In this embodiment, the reagent oscillation device includes a supporting seat 11, a magnetic core structure 20, a bearing plate 31 and a return component 40, where the magnetic core structure 20 includes a support 21 and a magnetic component 22, the support 21 is fixedly connected with the supporting seat 11, the magnetic component 22 is movably connected with the support 21, a coil 23 is arranged on the support 21, and a magnetic field provided by the coil 23 changes to drive the magnetic component 22 to oscillate; the bearing plate 31 is fixedly connected with the magnetic assembly 22, and the bearing plate 31 is used for bearing a reagent container; the return assembly 40 is disposed between the carrier 31 and the supporting seat 11, and the return assembly 40 includes a plurality of elastic members 41, where each elastic member 41 is uniformly spaced around the circumference of the carrier 31.
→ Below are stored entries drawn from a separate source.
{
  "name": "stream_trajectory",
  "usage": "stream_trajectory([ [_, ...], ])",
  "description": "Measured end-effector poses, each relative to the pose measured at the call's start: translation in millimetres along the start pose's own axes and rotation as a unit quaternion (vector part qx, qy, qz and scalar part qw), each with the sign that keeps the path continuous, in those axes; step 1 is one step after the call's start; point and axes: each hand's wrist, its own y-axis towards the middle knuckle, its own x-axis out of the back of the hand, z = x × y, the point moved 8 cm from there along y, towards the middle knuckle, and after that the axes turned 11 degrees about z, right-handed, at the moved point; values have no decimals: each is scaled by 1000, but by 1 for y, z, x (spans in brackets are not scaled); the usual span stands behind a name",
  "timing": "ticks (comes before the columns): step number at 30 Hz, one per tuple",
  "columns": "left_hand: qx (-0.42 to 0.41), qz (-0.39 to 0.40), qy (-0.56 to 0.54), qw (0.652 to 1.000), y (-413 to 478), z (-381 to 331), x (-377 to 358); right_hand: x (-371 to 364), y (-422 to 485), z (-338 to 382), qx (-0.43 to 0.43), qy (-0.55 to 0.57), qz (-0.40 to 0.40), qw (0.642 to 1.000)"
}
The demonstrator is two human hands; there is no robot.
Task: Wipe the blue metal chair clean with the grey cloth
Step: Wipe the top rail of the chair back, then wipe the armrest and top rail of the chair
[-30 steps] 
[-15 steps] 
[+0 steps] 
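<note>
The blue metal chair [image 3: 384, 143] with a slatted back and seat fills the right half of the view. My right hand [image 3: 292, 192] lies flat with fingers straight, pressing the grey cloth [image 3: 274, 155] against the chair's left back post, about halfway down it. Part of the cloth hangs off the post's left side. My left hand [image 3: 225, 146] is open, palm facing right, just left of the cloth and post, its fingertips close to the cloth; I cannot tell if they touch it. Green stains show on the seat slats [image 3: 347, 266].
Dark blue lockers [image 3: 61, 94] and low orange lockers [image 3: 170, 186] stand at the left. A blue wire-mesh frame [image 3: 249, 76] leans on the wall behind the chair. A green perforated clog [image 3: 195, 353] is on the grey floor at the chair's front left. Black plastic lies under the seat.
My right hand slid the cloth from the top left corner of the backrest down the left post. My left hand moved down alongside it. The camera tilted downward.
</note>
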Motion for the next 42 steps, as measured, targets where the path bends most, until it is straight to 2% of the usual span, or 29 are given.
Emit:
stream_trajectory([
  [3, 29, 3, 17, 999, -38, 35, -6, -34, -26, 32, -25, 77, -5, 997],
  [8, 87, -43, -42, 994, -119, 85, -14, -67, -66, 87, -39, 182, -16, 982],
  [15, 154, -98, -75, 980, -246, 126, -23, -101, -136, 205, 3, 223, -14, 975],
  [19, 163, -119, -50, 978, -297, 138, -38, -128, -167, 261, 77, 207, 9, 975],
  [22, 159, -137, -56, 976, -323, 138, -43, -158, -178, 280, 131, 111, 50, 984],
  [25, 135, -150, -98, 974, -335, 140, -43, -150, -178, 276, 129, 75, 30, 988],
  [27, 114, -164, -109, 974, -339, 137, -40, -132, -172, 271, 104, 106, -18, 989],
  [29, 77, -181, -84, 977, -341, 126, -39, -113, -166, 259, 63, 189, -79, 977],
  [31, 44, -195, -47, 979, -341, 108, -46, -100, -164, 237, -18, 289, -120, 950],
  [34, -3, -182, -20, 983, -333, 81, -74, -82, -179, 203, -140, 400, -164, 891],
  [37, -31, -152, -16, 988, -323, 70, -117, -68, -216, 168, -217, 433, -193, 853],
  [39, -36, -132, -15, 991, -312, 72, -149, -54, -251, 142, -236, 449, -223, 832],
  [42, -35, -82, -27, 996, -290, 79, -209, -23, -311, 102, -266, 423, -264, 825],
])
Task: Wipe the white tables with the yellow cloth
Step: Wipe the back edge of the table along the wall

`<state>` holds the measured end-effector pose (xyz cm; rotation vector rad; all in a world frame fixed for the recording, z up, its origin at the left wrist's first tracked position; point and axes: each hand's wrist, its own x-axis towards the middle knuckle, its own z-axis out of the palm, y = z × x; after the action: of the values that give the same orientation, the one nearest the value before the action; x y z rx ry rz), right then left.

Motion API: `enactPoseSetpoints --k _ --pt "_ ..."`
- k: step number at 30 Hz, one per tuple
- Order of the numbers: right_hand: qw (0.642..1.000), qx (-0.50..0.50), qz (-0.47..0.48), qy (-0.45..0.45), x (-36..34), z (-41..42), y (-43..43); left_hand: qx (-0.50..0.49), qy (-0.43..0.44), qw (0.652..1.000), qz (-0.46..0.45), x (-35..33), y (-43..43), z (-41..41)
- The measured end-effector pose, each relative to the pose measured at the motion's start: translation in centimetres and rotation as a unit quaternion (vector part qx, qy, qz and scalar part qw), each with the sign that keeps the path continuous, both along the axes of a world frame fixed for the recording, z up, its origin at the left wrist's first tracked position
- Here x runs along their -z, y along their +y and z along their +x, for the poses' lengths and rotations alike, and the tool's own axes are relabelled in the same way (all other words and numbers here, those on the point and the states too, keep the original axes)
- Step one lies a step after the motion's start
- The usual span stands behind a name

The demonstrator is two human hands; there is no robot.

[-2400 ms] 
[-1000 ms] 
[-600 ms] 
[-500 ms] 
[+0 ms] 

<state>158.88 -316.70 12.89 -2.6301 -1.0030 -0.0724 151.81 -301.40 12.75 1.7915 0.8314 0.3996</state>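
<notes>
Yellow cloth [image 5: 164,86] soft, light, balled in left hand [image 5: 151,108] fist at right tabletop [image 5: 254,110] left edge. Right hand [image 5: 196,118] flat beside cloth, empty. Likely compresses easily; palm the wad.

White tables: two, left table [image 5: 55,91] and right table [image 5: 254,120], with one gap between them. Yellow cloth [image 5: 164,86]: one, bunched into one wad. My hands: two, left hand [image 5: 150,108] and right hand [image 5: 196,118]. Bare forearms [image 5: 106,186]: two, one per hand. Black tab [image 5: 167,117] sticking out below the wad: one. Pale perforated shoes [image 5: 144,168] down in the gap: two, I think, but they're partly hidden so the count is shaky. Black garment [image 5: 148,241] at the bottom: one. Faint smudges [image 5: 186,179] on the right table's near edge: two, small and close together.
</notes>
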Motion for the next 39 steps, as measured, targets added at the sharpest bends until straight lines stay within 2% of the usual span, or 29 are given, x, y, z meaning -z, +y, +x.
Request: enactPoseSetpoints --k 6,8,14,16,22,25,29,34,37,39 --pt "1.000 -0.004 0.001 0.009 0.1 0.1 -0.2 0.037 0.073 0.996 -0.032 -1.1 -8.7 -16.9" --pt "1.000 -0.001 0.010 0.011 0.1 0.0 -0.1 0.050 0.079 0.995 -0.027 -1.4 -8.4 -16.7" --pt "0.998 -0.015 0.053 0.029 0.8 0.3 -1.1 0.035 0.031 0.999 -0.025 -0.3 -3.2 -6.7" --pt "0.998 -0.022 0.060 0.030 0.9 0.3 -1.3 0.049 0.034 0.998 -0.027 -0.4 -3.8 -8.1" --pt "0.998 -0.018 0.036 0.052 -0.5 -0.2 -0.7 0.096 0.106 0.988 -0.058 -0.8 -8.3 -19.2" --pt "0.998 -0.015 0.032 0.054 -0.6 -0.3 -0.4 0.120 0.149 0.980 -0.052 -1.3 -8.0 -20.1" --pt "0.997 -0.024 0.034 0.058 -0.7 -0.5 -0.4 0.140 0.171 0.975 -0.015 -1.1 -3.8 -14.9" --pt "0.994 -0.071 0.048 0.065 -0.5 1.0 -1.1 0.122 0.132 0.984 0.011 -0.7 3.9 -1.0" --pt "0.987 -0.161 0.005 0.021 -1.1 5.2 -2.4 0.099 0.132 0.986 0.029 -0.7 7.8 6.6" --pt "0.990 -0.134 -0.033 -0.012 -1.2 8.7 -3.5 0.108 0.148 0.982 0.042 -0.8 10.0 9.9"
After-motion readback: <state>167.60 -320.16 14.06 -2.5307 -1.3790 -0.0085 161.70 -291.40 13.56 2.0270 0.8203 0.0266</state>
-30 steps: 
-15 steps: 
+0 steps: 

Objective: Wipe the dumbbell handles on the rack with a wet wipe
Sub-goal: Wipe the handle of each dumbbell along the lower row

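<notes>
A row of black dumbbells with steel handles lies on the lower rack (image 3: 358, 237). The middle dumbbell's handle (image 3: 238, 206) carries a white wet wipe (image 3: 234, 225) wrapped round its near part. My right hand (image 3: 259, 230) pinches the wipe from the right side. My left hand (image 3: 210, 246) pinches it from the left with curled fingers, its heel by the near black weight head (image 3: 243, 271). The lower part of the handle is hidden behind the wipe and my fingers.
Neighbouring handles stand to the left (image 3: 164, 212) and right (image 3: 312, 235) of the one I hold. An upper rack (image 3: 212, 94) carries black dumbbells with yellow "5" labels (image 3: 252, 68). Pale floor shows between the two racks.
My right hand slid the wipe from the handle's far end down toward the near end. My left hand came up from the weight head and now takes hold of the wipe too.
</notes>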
With the coil 23 energized, the magnetic field provided by the coil 23 varies to drive the magnetic assembly 22 into oscillation; because the bearing plate 31 is fixedly connected with the magnetic component 22, the bearing plate 31 moves along with the magnetic component 22, so that the reagents in the reagent containers on the bearing plate 31 are uniformly mixed; after the oscillation is completed, the elastic members 41 apply elastic force to the bearing plate 31, so that the bearing plate 31 can return under the action of the elastic members 41, and automatic return is realized, thereby facilitating subsequent processes.

Wherein the reagent container may be an orifice plate or a kit. A plurality of limiting blocks 32 are arranged on the bearing plate 31, and each limiting block 32 is arranged around the circumference of the bearing plate 31 at intervals and surrounds to form a containing space. When in use, the reagent container is placed on the bearing plate 31, so that the reagent container is positioned between the limiting blocks 32, and the reagent container is prevented from sliding down during oscillation. In this embodiment, the carrying plate 31 extends in the horizontal direction, so that the reagent container oscillates substantially in the horizontal direction, and the amplitude of oscillation is set according to actual needs, preventing reagent from being spilled. The limiting blocks 32 are arranged in four and distributed on four corners of the bearing plate 31.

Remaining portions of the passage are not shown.